## TRY IT
Scan the data for "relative" and copy the lines it appears in.

## DATA SHOWN
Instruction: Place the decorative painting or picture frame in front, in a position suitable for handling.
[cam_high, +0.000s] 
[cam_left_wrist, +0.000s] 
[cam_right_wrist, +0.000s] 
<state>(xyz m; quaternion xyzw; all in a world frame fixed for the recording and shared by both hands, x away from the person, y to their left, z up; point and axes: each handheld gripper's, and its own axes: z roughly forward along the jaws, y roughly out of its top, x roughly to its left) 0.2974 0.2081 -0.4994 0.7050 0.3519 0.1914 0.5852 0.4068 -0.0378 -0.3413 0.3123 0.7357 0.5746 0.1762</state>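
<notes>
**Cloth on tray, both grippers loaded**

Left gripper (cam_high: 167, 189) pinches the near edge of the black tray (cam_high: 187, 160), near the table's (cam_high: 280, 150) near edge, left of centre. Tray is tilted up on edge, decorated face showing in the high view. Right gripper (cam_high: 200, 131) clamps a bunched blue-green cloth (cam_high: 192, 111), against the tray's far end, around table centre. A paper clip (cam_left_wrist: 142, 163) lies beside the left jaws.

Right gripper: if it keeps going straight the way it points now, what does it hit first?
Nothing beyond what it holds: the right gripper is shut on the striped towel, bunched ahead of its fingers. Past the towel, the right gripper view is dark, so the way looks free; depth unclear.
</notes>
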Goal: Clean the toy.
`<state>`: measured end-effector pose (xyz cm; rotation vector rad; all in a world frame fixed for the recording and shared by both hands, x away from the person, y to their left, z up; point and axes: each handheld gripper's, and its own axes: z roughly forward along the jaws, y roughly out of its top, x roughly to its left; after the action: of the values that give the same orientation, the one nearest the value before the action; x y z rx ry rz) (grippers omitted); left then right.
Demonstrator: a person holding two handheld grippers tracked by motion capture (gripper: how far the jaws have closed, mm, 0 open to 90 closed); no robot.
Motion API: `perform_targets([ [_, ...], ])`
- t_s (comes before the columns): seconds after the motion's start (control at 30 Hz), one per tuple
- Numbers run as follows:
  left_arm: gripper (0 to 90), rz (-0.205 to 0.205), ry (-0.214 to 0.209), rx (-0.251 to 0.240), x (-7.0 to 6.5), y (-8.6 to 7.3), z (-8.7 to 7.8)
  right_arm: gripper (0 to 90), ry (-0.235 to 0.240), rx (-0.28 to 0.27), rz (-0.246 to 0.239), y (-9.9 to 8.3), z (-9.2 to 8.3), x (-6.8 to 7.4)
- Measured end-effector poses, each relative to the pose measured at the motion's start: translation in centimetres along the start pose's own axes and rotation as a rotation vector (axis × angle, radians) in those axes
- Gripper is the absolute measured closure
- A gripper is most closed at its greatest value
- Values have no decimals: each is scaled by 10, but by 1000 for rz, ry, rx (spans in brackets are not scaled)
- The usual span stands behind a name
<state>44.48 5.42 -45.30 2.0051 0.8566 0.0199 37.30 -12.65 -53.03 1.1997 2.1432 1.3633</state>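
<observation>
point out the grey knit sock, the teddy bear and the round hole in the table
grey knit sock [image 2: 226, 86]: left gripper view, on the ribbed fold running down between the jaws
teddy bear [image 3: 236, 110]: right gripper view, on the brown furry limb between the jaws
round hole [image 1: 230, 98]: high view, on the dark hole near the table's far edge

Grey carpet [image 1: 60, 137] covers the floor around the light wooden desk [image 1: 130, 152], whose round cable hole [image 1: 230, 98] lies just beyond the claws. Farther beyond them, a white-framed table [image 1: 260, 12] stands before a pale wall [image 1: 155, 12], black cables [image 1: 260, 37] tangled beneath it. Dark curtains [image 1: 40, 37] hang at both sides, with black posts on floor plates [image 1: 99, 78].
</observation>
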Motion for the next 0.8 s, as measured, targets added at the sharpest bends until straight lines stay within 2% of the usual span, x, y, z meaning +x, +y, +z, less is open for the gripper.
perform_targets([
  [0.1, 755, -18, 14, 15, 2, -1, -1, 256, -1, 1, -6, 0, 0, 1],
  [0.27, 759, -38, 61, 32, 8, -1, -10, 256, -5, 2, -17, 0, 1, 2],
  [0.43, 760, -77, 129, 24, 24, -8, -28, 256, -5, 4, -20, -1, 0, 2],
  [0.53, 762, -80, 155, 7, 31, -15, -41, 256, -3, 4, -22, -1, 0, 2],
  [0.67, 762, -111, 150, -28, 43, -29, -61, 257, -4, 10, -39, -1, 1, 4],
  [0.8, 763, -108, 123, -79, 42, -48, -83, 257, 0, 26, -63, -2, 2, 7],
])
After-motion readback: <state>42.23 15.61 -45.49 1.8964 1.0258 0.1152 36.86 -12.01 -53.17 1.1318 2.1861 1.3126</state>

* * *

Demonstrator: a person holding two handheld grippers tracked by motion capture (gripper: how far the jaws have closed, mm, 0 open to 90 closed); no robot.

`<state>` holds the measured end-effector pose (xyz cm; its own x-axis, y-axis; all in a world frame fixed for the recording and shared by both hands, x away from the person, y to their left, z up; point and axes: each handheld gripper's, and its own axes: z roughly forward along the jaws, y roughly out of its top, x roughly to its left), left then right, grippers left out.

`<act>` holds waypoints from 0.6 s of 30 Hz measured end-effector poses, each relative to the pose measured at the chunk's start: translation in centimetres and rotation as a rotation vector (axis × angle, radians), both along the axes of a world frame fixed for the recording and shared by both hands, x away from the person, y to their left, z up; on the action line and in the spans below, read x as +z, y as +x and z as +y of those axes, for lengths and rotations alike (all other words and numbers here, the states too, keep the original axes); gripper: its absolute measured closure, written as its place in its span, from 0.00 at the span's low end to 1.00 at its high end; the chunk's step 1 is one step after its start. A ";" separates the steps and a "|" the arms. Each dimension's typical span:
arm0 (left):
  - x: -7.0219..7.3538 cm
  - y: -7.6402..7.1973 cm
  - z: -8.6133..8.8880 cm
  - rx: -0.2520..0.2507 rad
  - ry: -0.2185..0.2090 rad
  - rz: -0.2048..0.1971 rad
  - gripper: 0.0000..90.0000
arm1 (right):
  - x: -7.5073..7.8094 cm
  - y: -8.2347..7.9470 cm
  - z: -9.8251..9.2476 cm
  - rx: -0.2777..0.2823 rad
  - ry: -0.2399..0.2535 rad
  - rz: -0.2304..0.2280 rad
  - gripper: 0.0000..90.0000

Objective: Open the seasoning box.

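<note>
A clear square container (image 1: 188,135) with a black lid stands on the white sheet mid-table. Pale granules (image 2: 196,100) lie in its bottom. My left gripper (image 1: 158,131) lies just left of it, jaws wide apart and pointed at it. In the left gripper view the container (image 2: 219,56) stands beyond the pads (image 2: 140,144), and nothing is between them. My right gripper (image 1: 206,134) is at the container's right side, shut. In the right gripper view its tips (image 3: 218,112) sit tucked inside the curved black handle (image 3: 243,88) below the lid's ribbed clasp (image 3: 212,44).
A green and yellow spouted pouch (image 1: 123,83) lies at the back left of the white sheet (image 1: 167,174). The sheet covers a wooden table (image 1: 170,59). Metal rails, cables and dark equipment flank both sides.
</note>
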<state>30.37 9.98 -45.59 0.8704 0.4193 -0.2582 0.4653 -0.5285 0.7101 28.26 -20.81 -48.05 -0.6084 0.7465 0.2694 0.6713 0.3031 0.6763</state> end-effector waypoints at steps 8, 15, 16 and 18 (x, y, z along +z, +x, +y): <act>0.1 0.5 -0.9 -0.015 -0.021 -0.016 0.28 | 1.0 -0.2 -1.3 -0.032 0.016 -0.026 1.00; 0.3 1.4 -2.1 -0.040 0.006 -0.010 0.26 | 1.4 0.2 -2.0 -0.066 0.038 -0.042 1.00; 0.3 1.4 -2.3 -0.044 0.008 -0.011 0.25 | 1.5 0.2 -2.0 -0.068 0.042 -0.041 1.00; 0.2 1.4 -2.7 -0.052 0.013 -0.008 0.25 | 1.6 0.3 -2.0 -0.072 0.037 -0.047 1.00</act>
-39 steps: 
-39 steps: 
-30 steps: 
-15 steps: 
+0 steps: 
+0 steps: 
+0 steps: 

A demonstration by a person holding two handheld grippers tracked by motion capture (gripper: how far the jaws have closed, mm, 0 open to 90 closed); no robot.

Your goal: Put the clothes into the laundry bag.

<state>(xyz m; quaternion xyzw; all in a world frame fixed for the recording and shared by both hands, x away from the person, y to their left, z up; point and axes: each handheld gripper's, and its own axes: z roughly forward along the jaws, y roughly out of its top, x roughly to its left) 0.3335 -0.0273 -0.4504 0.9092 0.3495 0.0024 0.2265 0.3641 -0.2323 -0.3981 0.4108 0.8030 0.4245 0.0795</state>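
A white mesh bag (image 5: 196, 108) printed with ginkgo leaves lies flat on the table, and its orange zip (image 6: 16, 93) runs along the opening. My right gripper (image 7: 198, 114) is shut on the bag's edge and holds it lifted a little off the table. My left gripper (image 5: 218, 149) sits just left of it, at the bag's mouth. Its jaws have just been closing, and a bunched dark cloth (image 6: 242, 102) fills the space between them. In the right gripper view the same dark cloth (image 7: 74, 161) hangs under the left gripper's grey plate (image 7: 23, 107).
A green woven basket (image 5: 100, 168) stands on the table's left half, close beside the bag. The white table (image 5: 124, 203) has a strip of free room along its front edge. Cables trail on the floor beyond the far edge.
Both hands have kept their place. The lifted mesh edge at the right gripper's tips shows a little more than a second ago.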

## EXERCISE RESPONSE
- Measured end-effector poses, each relative to the pose measured at the motion's start: translation in centimetres along the start pose's own axes and rotation as a rotation vector (axis × angle, radians) in those axes
`<act>` holds waypoints from 0.6 s of 30 Hz measured end-effector poses, each relative to the pose measured at the chunk's start: translation in centimetres and rotation as a rotation vector (axis × angle, radians), both along the axes of a world frame fixed for the recording and shared by both hands, x away from the person, y to their left, z up; on the action line and in the spans below, read x as +z, y as +x and z as +y of those axes, for lengths and rotations alike (all other words and numbers here, the states too, keep the original axes); gripper: its absolute measured closure, written as its place in its span, from 0.00 at the span's low end to 1.00 at its high end; the chunk's step 1 is one step after its start. A ";" separates the steps and a "|" the arms. Each dimension's typical span:

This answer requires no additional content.